Executives highlight importance of firm ethics in the global market.

ANN ARBOR, Mich.—When doing business around the world, rules aren't always black and white. What's considered bad form in one country may be perfectly acceptable in others.

So what's a company with operations in several countries to do? Executives speaking at a recent event sponsored by the Tauber Institute for Global Operations at Ross agreed on one central point. A single, corporate ethics policy, to be followed by every employee around the globe, should be part of a firm's culture.

Too many companies have gotten into trouble playing the game by different rules in different countries. And corporate ethics are under the microscope now in light of the meltdown in the financial industry.

"Regardless of what country we're in, the same rules hold," said Laurie Altman, general manager of the home environment markets department at 3M Co. "It really does hold us to a higher standard."

Some companies have used a corporate ethics policy to distinguish themselves in a crowded field. Infosys Technologies Ltd. was founded in India at a time when that country's rules for corporate governance lacked muscle. But Infosys had foreign investors and customers.
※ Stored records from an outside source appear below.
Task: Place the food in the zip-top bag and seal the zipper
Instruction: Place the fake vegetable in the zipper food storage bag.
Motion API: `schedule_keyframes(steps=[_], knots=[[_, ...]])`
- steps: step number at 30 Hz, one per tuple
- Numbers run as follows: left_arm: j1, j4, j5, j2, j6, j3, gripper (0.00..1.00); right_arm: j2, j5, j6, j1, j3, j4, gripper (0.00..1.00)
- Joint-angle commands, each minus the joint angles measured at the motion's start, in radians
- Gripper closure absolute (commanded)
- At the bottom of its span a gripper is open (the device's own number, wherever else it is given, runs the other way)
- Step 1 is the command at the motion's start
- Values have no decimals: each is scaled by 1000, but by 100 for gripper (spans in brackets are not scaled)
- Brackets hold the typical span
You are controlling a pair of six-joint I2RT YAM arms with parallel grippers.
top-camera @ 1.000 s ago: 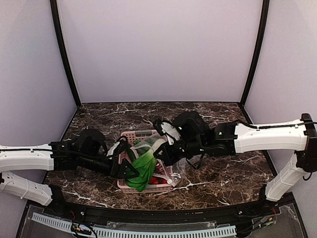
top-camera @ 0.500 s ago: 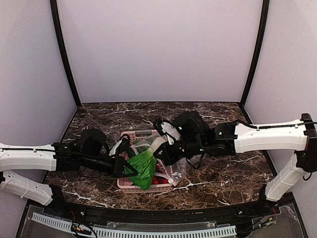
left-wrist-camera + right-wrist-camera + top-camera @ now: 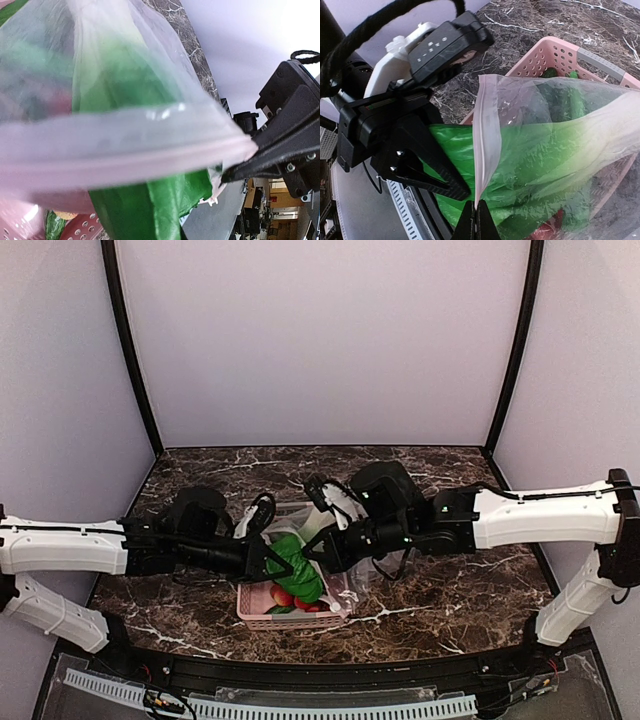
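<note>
The zip-top bag [image 3: 555, 125] is pinched at its zipper [image 3: 486, 135] by the right gripper [image 3: 476, 222] over the pink basket [image 3: 290, 619]; the bok choy [image 3: 297, 568] is clamped by the left gripper [image 3: 268, 558].

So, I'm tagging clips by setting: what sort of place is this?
Likely a robot test booth: plain walls box in a marble-look table, left arm and right arm at its edge.
</note>
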Motion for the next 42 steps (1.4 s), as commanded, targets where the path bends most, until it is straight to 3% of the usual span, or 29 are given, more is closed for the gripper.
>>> schedule_keyframes(steps=[1,6,16,22,26,42], knots=[[-1,-5,-40,33,59,78,99,-29,-90,-13,-7,-12,78,100],[6,-3,-52,80,85,124,99,-37,-185,-17,-7,-28,128,100],[13,0,-71,109,101,162,98,-69,-153,41,-26,-47,151,100],[13,-28,-76,75,111,168,55,-81,-120,65,-37,-70,153,100],[13,-85,-81,22,115,170,38,-93,-89,82,-42,-90,153,100],[16,-299,-227,-297,81,113,27,-171,31,126,-62,-98,151,100]])
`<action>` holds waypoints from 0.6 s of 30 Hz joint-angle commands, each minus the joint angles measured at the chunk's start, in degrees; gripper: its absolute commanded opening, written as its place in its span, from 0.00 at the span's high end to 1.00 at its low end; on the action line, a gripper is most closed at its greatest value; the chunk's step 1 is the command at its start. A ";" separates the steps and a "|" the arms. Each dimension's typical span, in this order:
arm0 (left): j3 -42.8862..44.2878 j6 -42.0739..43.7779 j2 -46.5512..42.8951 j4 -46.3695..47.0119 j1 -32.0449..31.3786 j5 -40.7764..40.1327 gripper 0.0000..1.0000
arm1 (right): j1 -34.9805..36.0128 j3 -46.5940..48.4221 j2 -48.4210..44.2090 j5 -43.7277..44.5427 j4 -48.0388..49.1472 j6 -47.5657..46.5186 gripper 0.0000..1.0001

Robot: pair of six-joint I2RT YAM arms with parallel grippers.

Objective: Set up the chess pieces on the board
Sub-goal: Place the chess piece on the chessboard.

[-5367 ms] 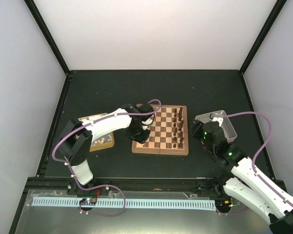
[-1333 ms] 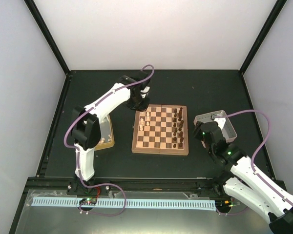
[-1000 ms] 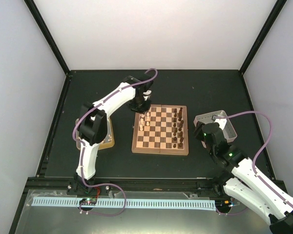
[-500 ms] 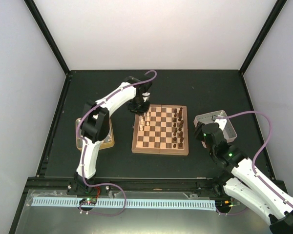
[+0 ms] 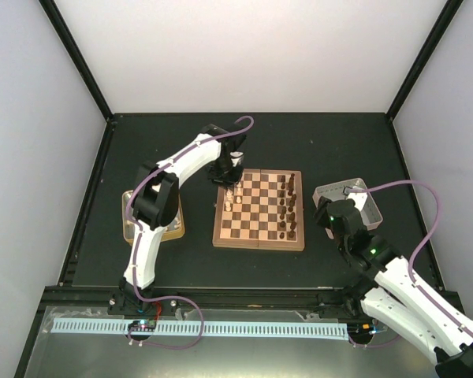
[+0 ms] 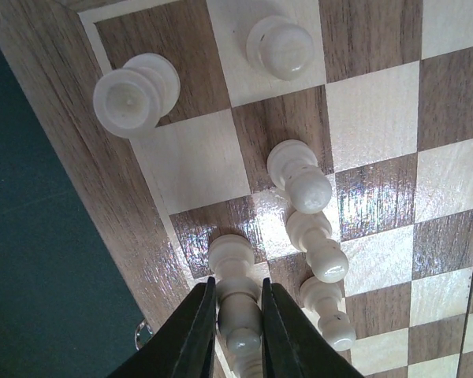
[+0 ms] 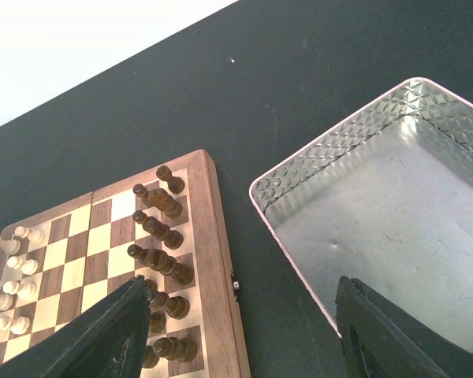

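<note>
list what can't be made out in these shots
- Left wrist view: the pale chess piece between the left gripper's fingers is cut off by the bottom edge; gripped or merely flanked, cannot tell.
- Top view: the left gripper hides the board's far left corner; the left arm covers much of the gold tin.
- Right wrist view: the silver tray runs off the right edge.

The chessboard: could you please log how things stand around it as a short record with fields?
board: centre of the dark table
cream pieces: along the board's left side
dark pieces: along its right side
left gripper: jaws close either side of one cream piece near the far left corner; grip unclear
right gripper: open, empty, by the silver tray
</note>
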 commanded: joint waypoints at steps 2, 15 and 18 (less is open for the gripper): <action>2.11 0.81 1.34 0.12 0.18 0.73 0.82 | -0.31 -0.62 -0.82 2.20 0.17 0.16 0.35; 1.84 0.49 0.72 0.77 0.37 -0.03 0.72 | -0.34 -0.71 -1.00 1.87 0.08 0.44 0.35; 1.84 0.45 0.13 0.66 0.44 -0.10 0.68 | -0.37 -0.57 -1.23 1.84 -0.18 0.48 0.35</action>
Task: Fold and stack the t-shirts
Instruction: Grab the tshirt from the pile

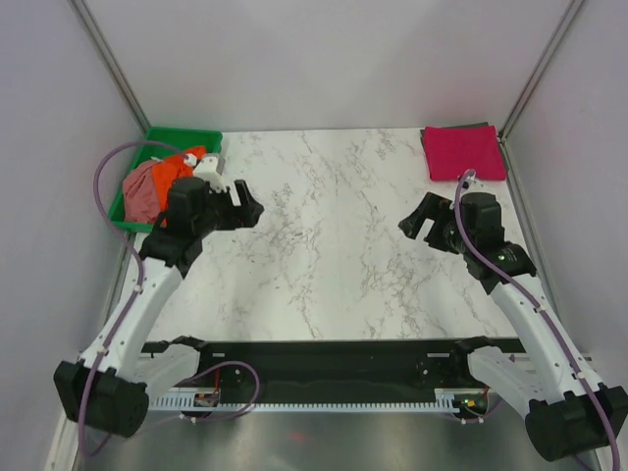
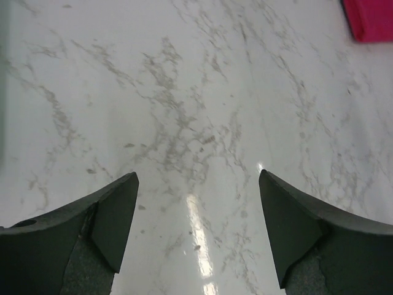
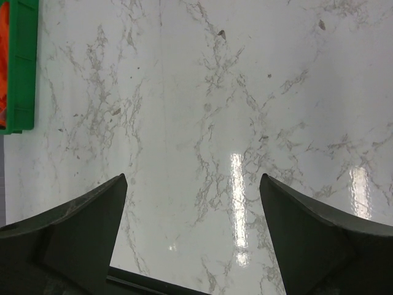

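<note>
Closest in, the left gripper (image 2: 198, 177) has its jaws spread wide over the bare marble table (image 1: 324, 255), with nothing between them. The right gripper (image 3: 193, 178) is just as wide open and equally empty, hanging above the tabletop near the far right corner.

One pink shirt (image 1: 463, 152) lies folded into a neat rectangle at the far right corner of the table, a little beyond the right gripper and apart from it. The orange shirt (image 1: 179, 167) and the rose shirt (image 1: 142, 188) are crumpled together in the green tray (image 1: 183, 134) at the far left, the orange one lying partly over the rose one. The left gripper sits just beside that tray, on its table side, pointing toward the middle of the table and away from the tray.

By the look of it, one shirt is done and the job is between shirts: the next step is fetching the second one. That likely calls for the left arm to turn back toward the tray, drop its open jaws onto the orange cloth on top, pinch a single layer and draw it out onto the open marble, where both arms can spread it flat for folding.
</note>
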Available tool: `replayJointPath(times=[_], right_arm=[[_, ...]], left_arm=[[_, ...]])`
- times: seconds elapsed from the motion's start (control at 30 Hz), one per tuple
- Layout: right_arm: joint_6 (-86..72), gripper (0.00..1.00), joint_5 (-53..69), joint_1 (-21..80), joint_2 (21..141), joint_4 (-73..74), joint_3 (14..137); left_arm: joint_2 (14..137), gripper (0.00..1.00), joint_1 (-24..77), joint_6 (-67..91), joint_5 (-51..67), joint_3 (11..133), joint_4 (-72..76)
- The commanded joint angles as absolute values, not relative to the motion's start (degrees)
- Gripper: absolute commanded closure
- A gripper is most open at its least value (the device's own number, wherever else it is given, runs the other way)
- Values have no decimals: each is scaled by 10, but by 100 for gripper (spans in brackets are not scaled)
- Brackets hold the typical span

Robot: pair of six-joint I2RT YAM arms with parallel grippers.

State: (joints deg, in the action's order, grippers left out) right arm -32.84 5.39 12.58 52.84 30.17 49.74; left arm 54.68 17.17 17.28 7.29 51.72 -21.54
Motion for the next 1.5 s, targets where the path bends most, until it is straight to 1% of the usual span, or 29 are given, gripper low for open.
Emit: replayJointPath(times=[0.0, 0.07, 0.17, 0.27, 0.3, 0.33, 0.4, 0.57, 0.67, 0.8, 0.93, 0.97, 1.03, 1.1, 1.13, 1.17, 1.33, 1.43, 1.47], right_arm=[[-352, 2, 97, 127, 520, 257, 500], [-360, 2, 112, 127, 516, 248, 497], [-372, 2, 119, 127, 512, 236, 497], [-377, 2, 121, 134, 520, 226, 504], [-375, 2, 120, 148, 526, 225, 515], [-376, 2, 120, 155, 535, 225, 521], [-378, 2, 128, 168, 543, 225, 539], [-381, 2, 122, 187, 550, 222, 563], [-380, 2, 121, 191, 556, 223, 570], [-377, 2, 115, 192, 562, 222, 570], [-379, 2, 116, 192, 563, 223, 574], [-380, 2, 116, 192, 563, 223, 575], [-382, 2, 118, 192, 558, 225, 580], [-386, 2, 119, 192, 552, 228, 586], [-388, 2, 119, 192, 545, 228, 586], [-389, 2, 119, 192, 541, 228, 587], [-409, 2, 120, 192, 508, 229, 585], [-417, 2, 120, 191, 496, 229, 582], [-418, 3, 120, 192, 494, 231, 582]], left_arm=[[649, 14, 81, 182, 40, 605, -230], [687, 16, 35, 184, 24, 639, -230], [745, 18, -68, 192, 3, 677, -229], [805, 18, -118, 201, -28, 715, -228], [829, 19, -131, 203, -25, 728, -228], [870, 25, -154, 206, -6, 754, -229], [914, 30, -170, 201, 12, 781, -229], [1051, 34, -172, 156, 2, 878, -233], [1092, 36, -172, 156, -18, 910, -236], [1156, 42, -171, 154, -3, 935, -239], [1183, 48, -164, 146, 33, 949, -241], [1182, 53, -163, 143, 39, 954, -241], [1184, 59, -159, 142, 51, 958, -242], [1187, 76, -158, 142, 65, 973, -242], [1187, 90, -158, 143, 86, 977, -242], [1186, 97, -156, 148, 97, 987, -242], [1124, 98, -136, 173, 139, 1019, -242], [1075, 98, -110, 192, 189, 1076, -241], [1063, 98, -96, 206, 205, 1118, -242]])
In fact, most of its customers are outside of India.

So the company had to make sure it played by its customers' rules, said Sanjay Jalona, vice president and U.S. head of manufacturing for Infosys.

"It was very important for us to write clear, easy-to-understand rules," he said. That meant starting at the top and making sure the ethical culture caught on in human resources, product safety, and operations.

"'When in Rome do as the Romans do' needs to be removed," he said.

Lockheed ran into trouble in the 1970s when it was revealed that it paid bribes in some countries to obtain business. It turned out that many other companies were doing the same thing, though Lockheed received most of the attention, in part because its bribes led to the imprisonment of a Japanese prime minister. A Senate probe into such dealings by U.S. firms led to the Foreign Corrupt Practices Act.

S.K. Gupta, vice president of operations for Lockheed Martin Space Systems Co., said the company is now like "a born-again Christian" when it comes to ethics. In fact, the company for a long time didn't do foreign sales, which he said may have been "overboard." But initially they couldn't figure out how to operate in some countries and comply with U.S. law.

Ethics training also has evolved, Gupta said. Lockheed Martin now has formal training, hotlines, and ethics officers at all locations. That wasn't true in the 1970s.

Still, not everything is black and white. There can be situations a company's ethics guidelines don't address. In those cases, common sense should rule. If taking an action would cause you to lose sleep, it's probably not a good idea, said Dave Hoffman, MBA '03, a plant manager for Alcoa Inc.'s transportation products and a former Tauber fellow.

"I want to be able to sleep at night," he said.

3M's Altman said to think about your actions becoming public knowledge.

"If you'd be embarrassed to see it in the newspaper, it's probably something you don't want to do," she said.

But it isn't always easy to adhere to an ethics policy, both for the company and an individual. Altman said 3M has forgone some nice business and let go of some talented people because of its ethics policy.

"We have a zero-tolerance kind of approach," she said. That's because in the long run, unethical behavior can not only lead to bad publicity, but also "flash-in-the-pan" sales that aren't sustainable.

"Unethical behavior and poor practices in this area aren't consistent with increasing shareholder value," she said. "If you were a WorldCom shareholder or an Enron shareholder you were destroyed by unethical behavior."

Hoffman said that doing the right thing can sometimes be costly to an individual. It could put you into conflict with a manager who is not concerned about ethics -- or it could cost you a bonus if you don't meet metrics.

"But how do you want people to remember you? As an unethical person or as somebody who may have lost an opportunity but did the right thing," he said.

The tough part for companies today is that they can be held responsible in the public eye for the behavior of their suppliers. Jalona said it's critical to set the ground rules early within the supply chain. You might pay a higher price initially by following a strict guideline, but it will pay off in the long run.

One student asked whether these global ethics policies are forcing U.S. values on other countries. Altman said that's not the case.

"We don't look at it as changing the culture of a country," she said. "We're just choosing who we're going to do business with."